**WHAT YOU NEED TO DO**
Below is a listing to repeat exactly, with its pictures left out.

**DATASET EXTRACT**
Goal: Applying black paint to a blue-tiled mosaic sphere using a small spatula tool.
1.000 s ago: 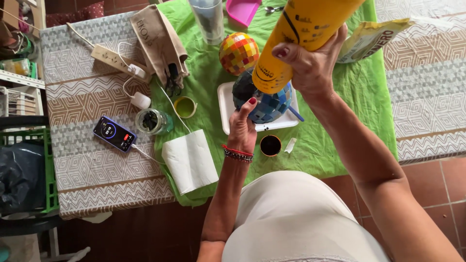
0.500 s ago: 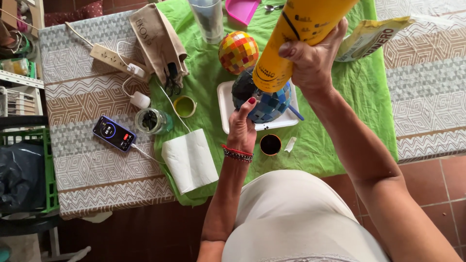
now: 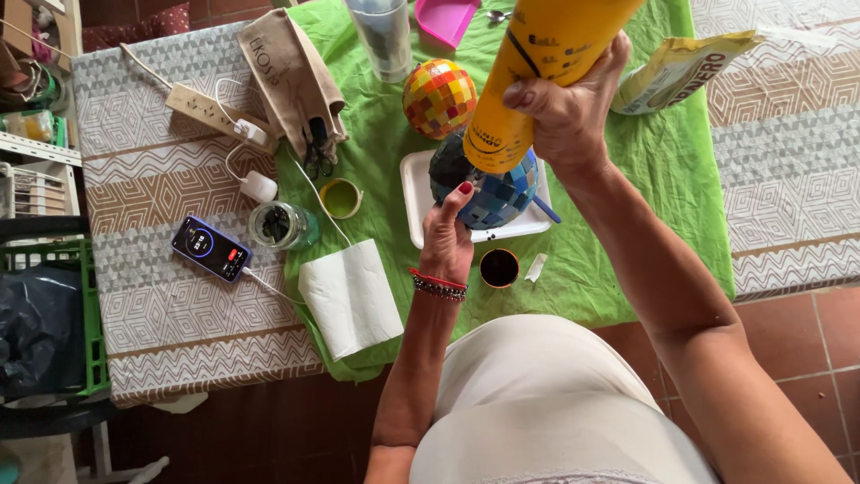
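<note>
i can't see the top of the yellow spray can (image 3: 537, 72); it's cut off at the frame edge, and its lower end hides part of the blue mosaic ball (image 3: 493, 197). my right hand (image 3: 573, 112) is wrapped around the can above the ball. my left hand (image 3: 448, 237) cups the ball on the white tray (image 3: 417, 193). a yellow packet (image 3: 681, 67) lies further right. a glass jar (image 3: 282, 224) holds something dark and unclear.

The person wears a plain white sleeveless top; both arms are bare to the shoulder. The left hand (image 3: 445, 240) has dark red polished nails, and its wrist carries a thin red band beside a dark beaded bracelet. The right hand (image 3: 566, 116) wears no rings.
</note>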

**WRITTEN REPLY**
Goal: Applying black paint to a blue-tiled mosaic sphere using a small spatula tool.
1.000 s ago: 
0.500 s ago: 
now: 
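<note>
i can't see the top of the yellow spray can (image 3: 537, 72); it's cut off at the frame edge, and its lower end hides part of the blue mosaic ball (image 3: 493, 197). my right hand (image 3: 573, 112) is wrapped around the can above the ball. my left hand (image 3: 448, 237) cups the ball on the white tray (image 3: 417, 193). a yellow packet (image 3: 681, 67) lies further right. a glass jar (image 3: 282, 224) holds something dark and unclear.

The person wears a plain white sleeveless top; both arms are bare to the shoulder. The left hand (image 3: 445, 240) has dark red polished nails, and its wrist carries a thin red band beside a dark beaded bracelet. The right hand (image 3: 566, 116) wears no rings.
</note>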

This finishes the exercise.